Erdoğan: ‘‘Medyanın yalan terörü hususunda bir adım daha atılması gerekiyor’’
Bildirici’nin atıfta bulunduğu Erdoğan’ın sosyal medya açıklaması KKTC ziyareti dönüşünde geldi.
Erdoğan, ‘‘Büyük Millet Meclisimiz sosyal medya ile alakalı bir yasa geçirdi. Fakat bu yasanın devamında özellikle yalan terörü hususunda bir adım daha atılması gerekiyor. Bu konuda da yaptığımız bir çalışma var. Uluslararası alanda özellikle bu yalan teröründe ne tür adımlar atılıyor; ne tür düzenlemeler, ne tür müeyyideler getiriliyor; karşılaştırmalı bir çalışma yaptık. Ekim ayından itibaren bununla ilgili de Meclis’te bir çalışma yürütülecek. Fakat sorun bizim açımızdan çok daha can yakıcı. Çünkü bizdeki muhalefet partisi bu yalan terörünü siyasetinin tek malzemesi yapmış durumda. Dolayısıyla bizdeki durum çok daha ciddi ve demokrasimiz adına çok daha büyük bir tehdit. Daha fazla katlanamayız. Çünkü bu da bir terör. Onun için üzerine gitmemiz lazım’’ dedi.

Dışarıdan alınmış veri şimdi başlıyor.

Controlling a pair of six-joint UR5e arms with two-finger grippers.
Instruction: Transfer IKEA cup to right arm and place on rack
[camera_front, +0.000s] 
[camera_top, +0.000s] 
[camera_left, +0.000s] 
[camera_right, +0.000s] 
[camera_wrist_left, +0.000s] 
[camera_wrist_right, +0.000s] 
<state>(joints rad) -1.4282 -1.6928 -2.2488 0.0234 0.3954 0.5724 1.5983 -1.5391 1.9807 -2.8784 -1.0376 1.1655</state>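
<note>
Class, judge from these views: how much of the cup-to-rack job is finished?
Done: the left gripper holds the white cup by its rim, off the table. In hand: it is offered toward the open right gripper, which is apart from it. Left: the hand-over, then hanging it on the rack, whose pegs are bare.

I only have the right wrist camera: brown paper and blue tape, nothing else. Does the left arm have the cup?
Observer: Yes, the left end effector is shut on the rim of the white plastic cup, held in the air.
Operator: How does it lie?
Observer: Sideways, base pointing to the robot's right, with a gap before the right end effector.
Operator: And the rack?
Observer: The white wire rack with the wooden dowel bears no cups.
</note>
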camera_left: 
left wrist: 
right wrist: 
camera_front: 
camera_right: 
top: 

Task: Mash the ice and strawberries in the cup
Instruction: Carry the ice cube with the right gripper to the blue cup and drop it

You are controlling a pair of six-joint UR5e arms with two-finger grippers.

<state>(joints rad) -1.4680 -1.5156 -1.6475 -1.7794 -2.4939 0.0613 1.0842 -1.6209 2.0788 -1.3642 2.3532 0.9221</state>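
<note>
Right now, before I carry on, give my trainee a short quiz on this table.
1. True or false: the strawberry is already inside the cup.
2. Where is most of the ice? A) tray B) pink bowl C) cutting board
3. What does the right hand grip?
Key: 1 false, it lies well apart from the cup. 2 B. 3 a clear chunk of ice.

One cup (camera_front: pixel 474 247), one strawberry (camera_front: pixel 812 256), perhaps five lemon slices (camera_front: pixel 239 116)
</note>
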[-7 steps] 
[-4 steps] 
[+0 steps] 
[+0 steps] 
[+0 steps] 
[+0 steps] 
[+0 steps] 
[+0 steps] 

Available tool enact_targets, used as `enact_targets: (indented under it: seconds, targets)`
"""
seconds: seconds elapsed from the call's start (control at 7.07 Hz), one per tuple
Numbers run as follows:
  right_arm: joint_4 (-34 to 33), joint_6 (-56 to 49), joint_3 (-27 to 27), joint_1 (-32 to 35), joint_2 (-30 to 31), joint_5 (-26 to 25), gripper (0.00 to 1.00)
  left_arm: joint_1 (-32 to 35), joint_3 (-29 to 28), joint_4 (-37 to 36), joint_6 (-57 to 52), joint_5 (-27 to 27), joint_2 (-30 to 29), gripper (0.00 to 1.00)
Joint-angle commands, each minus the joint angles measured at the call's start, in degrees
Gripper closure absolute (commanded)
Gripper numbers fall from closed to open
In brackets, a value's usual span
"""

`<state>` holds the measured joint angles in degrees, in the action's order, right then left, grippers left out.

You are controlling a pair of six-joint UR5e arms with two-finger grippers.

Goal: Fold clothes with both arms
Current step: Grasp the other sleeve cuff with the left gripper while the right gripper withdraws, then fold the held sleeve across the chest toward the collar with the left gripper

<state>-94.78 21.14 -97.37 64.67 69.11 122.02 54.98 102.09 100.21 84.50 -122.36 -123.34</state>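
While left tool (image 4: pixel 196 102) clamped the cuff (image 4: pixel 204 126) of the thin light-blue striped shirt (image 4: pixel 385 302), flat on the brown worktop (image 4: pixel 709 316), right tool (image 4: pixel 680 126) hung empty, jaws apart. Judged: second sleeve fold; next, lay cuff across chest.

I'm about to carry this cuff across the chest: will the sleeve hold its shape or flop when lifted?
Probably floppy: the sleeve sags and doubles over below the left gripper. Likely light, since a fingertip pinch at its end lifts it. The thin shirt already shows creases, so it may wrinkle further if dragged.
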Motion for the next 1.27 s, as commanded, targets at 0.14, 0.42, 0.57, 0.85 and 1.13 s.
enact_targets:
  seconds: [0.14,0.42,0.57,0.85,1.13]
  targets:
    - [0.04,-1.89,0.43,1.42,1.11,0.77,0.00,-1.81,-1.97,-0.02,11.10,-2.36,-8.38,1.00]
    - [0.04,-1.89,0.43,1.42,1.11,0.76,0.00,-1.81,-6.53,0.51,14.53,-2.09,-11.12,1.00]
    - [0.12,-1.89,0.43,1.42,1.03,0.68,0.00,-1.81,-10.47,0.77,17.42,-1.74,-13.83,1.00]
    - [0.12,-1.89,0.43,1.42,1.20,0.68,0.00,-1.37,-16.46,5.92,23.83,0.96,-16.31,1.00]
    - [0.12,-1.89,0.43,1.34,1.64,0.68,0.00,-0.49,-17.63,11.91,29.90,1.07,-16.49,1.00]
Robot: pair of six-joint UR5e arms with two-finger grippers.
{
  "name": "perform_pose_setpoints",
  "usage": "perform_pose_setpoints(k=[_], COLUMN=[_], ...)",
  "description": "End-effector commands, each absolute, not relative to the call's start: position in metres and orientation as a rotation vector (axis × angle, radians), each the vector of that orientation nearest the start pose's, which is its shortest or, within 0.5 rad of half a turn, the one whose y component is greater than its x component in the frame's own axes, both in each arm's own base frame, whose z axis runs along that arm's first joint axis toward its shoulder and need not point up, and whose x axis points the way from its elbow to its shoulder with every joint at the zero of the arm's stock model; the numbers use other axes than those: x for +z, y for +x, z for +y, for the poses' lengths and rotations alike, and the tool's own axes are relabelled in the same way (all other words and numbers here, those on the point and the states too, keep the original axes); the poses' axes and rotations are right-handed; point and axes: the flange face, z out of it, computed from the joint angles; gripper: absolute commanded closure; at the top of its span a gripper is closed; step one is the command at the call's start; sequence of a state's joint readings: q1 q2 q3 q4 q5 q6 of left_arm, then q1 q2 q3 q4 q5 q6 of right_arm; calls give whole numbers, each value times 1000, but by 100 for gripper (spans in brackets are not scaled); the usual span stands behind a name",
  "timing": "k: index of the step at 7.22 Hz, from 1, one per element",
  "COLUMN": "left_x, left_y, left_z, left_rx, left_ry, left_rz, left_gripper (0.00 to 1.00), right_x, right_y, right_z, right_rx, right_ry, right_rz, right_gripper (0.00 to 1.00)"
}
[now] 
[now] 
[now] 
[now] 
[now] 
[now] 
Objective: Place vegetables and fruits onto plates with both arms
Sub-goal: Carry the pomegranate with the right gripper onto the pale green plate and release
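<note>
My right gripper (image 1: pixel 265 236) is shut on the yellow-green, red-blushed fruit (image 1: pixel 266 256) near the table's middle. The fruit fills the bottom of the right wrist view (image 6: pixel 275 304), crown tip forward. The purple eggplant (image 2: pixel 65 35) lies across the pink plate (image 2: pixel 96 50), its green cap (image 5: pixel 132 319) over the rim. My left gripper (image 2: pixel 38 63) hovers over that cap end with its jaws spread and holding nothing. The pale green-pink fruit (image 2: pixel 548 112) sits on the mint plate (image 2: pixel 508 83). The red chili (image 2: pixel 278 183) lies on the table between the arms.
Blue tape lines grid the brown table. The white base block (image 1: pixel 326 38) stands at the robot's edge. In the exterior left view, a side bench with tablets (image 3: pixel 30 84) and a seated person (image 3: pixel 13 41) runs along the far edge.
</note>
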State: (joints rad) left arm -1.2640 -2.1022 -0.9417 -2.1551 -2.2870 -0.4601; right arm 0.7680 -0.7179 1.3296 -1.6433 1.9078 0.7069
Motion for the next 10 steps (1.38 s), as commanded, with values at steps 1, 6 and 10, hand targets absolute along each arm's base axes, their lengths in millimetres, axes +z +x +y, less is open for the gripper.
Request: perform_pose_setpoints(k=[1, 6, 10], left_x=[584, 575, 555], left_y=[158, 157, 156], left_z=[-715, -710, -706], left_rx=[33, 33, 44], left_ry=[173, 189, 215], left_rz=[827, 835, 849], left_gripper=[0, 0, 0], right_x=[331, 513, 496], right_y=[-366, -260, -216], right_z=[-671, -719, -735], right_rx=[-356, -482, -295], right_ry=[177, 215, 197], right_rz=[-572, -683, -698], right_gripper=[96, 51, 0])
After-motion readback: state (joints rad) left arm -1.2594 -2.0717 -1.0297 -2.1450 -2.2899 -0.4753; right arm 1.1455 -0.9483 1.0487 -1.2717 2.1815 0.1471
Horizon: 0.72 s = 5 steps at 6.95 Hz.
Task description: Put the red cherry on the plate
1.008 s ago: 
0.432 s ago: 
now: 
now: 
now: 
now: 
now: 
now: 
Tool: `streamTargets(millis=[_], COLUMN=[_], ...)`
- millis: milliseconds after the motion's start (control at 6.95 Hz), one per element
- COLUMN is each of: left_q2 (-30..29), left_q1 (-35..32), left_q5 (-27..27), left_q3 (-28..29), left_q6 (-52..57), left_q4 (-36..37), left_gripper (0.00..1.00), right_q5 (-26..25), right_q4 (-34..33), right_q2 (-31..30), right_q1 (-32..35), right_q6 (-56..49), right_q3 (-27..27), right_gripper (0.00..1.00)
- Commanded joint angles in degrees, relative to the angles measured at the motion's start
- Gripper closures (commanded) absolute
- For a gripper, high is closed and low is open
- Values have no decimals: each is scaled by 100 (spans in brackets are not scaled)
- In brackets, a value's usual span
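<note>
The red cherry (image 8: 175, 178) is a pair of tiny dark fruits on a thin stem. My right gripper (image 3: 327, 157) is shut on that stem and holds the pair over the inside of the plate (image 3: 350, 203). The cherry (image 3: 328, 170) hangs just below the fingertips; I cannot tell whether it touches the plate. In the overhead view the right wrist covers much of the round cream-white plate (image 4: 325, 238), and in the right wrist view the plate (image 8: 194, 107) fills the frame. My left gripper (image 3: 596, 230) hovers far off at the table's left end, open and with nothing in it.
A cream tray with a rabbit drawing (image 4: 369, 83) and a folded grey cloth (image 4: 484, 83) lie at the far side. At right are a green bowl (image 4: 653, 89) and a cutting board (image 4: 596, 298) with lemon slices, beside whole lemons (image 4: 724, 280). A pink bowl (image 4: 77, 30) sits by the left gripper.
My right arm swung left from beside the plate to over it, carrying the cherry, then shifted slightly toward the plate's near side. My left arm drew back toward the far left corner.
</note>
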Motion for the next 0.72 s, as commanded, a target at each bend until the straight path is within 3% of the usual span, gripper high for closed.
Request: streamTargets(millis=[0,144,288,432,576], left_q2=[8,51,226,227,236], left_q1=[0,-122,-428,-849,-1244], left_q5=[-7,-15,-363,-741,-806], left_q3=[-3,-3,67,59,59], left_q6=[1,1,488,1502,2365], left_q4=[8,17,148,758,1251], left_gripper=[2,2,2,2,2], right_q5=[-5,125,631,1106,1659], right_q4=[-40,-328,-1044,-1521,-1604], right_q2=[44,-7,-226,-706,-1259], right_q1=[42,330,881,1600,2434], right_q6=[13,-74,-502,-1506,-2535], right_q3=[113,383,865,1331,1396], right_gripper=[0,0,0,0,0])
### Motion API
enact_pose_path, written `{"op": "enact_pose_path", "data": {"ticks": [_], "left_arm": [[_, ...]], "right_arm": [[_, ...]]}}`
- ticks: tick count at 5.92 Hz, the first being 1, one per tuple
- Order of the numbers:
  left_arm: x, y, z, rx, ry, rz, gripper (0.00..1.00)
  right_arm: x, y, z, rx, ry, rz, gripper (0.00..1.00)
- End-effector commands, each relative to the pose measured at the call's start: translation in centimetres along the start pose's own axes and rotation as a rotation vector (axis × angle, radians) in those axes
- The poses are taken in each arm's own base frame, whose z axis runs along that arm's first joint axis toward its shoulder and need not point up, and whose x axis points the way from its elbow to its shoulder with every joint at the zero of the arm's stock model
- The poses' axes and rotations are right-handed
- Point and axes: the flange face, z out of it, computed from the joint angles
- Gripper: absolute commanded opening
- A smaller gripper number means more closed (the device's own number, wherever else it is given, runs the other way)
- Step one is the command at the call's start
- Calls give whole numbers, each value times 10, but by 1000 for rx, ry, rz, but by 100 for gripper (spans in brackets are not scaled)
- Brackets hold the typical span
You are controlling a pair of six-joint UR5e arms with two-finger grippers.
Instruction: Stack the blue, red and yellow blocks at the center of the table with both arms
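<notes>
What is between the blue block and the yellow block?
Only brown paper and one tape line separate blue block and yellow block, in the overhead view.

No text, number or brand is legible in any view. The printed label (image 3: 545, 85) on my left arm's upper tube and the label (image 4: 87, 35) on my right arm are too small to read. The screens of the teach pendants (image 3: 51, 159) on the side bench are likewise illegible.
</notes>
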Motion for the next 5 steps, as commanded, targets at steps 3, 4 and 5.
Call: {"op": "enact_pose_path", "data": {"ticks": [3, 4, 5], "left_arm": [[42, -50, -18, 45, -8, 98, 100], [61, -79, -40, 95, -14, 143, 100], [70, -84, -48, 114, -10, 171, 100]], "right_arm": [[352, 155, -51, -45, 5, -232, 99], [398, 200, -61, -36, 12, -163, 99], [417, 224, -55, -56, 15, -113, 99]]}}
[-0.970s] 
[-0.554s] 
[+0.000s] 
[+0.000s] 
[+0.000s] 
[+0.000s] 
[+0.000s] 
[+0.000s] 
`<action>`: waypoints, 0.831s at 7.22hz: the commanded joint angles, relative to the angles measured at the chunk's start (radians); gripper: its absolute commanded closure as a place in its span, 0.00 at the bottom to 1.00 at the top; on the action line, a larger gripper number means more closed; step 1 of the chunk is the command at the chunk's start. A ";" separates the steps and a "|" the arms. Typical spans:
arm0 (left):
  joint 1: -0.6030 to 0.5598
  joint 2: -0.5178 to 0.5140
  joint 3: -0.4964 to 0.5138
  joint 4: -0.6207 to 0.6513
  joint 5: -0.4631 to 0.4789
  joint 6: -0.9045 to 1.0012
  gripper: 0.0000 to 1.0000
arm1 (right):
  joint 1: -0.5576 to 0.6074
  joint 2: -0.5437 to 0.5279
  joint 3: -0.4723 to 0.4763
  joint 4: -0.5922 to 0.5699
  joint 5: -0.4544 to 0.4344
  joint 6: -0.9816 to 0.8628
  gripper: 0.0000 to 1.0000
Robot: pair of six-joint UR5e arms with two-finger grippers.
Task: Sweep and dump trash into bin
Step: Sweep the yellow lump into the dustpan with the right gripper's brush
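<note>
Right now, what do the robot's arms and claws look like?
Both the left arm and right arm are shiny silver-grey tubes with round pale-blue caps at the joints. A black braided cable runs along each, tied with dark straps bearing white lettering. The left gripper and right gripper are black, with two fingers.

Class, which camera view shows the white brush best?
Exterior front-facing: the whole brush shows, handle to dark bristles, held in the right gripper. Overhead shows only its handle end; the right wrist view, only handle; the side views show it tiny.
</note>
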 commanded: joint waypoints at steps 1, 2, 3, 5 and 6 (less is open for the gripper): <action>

Özarslan: ‘‘İçeriğe karıştırmaya kalkarsanız sınırlar kalkıyor, bağımsızlık erozyona uğruyor’’
Uluslararası Şeffaflık Derneği Türkiye Kurucu Başkanı olan Oya Özarslan fonun kötüye kullanıldığı örneklere rastlansa da fon alacak kurumların temel ilke ve politikalarının açık ve şeffaf olmasının bu konudaki soru işaretlerini ortadan kaldırdığını ifade etti.
VOA Türkçe’nin konuştuğu Özarslan, ‘‘İçeriğe karıştırmaya kalkarsanız sınırlar kalkıyor, bağımsızlık erozyona uğruyor. Bunun dışında etik problem görmüyorum. Sivil toplum kuruluşlarının ve fon alan kurumların niteliklerini koruyabilmesi için bağımsız olması şart. Medya tabii ki dördüncü kuvvet. Türkiye’de medyanın son 20 yıldaki halinden dolayı özelikle bağımsız gazetecilik yapmak ve halk için doğru bilgiyi oluşturabilmek çok zor bir hale deldi. Bildiğimiz üzere hükümet reklam vermekten, dava açmaya, telefon açarak işten gazeteci attırmaya, ilan kesmeye çeşitli mekanizmaları kullanarak medyayı kontrol ettiğini biliyoruz. Hükümet yanlısı medya oluştu. Muhalif medyanın kaynakları son derece cılız. Özel sektörden sınırlı reklam bulunabiliyor. Medyascope’u ben düzenli olarak izliyorum. Bir Amerikan vakfından kaynak bulmasına rağmen ABD’nin yayınlarda defalarca eleştirildiğine tanık oldum. Üstelik destek aldıkları kurumları da kendi sitelerinden açıklıyorlar. Bundan çekinmiyorlar’’ dedi.